# Exercise description
Set down, please, exactly the lines below that run from the line with "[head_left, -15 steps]" to the line with "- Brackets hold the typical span", both lines included.

# Given data

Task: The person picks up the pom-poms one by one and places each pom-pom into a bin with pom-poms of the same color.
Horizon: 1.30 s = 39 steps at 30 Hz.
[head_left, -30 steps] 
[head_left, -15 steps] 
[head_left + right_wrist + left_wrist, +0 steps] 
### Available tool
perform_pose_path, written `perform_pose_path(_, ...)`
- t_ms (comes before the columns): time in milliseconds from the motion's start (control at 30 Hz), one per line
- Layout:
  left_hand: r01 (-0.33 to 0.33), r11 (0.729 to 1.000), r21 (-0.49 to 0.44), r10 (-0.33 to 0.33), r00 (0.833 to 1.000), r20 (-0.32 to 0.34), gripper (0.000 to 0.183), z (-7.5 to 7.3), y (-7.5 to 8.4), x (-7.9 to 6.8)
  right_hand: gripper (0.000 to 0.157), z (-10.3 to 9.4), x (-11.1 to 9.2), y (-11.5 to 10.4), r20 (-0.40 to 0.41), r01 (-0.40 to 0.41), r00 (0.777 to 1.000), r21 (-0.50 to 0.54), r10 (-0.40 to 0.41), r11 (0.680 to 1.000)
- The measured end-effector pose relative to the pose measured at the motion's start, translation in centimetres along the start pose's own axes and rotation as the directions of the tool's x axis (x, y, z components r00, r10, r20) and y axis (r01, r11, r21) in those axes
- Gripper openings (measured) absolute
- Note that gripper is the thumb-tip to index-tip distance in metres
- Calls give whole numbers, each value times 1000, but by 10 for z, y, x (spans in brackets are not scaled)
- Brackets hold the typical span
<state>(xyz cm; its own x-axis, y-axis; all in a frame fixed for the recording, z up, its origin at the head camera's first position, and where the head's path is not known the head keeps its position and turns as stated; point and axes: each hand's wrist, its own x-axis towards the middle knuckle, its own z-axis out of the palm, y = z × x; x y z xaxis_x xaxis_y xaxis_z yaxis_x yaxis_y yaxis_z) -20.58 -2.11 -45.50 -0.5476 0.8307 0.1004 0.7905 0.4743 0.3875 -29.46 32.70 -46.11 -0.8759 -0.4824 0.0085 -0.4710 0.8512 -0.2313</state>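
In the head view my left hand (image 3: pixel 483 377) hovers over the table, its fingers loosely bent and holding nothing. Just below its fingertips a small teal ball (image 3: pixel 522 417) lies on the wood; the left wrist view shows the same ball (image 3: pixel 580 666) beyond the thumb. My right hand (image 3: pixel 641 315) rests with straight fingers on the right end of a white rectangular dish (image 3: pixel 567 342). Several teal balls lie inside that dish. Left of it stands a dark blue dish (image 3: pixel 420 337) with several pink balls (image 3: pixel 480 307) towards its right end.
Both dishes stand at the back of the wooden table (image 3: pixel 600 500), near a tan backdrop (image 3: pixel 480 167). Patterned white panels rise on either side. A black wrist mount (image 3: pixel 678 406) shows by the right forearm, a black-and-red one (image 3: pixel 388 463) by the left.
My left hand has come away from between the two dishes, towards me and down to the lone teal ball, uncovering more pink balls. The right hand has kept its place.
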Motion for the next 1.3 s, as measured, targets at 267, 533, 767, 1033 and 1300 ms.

# Answer to this exercise
[head_left, -15 steps] 
[head_left + right_wrist + left_wrist, +0 steps] 
### Available tool
perform_pose_path, written `perform_pose_path(_, ...)`
- t_ms (comes before the columns): time in milliseconds from the motion's start (control at 30 Hz), one per line
- Layout:
  left_hand: r01 (-0.33 to 0.33), r11 (0.729 to 1.000), r21 (-0.49 to 0.44), r10 (-0.33 to 0.33), r00 (0.833 to 1.000), r20 (-0.32 to 0.34), gripper (0.000 to 0.183), z (-7.5 to 7.3), y (-7.5 to 8.4), x (-7.9 to 6.8)
  right_hand: gripper (0.000 to 0.157), z (-10.3 to 9.4), x (-11.1 to 9.2), y (-11.5 to 10.4), r20 (-0.40 to 0.41), r01 (-0.40 to 0.41), r00 (0.777 to 1.000), r21 (-0.50 to 0.54), r10 (-0.40 to 0.41), r11 (0.680 to 1.000)
- The measured end-effector pose relative to the pose measured at the motion's start, translation in centimetres along the start pose's own axes and rotation as the directions of the tool's x axis (x, y, z components r00, r10, r20) and y axis (r01, r11, r21) in those axes
- Gripper openings (measured) absolute
- Note that gripper is the thumb-tip to index-tip distance in metres
- Calls give whole numbers, each value times 1000, but by 10 for z, y, x (spans in brackets are not scaled)
- Brackets hold the typical span

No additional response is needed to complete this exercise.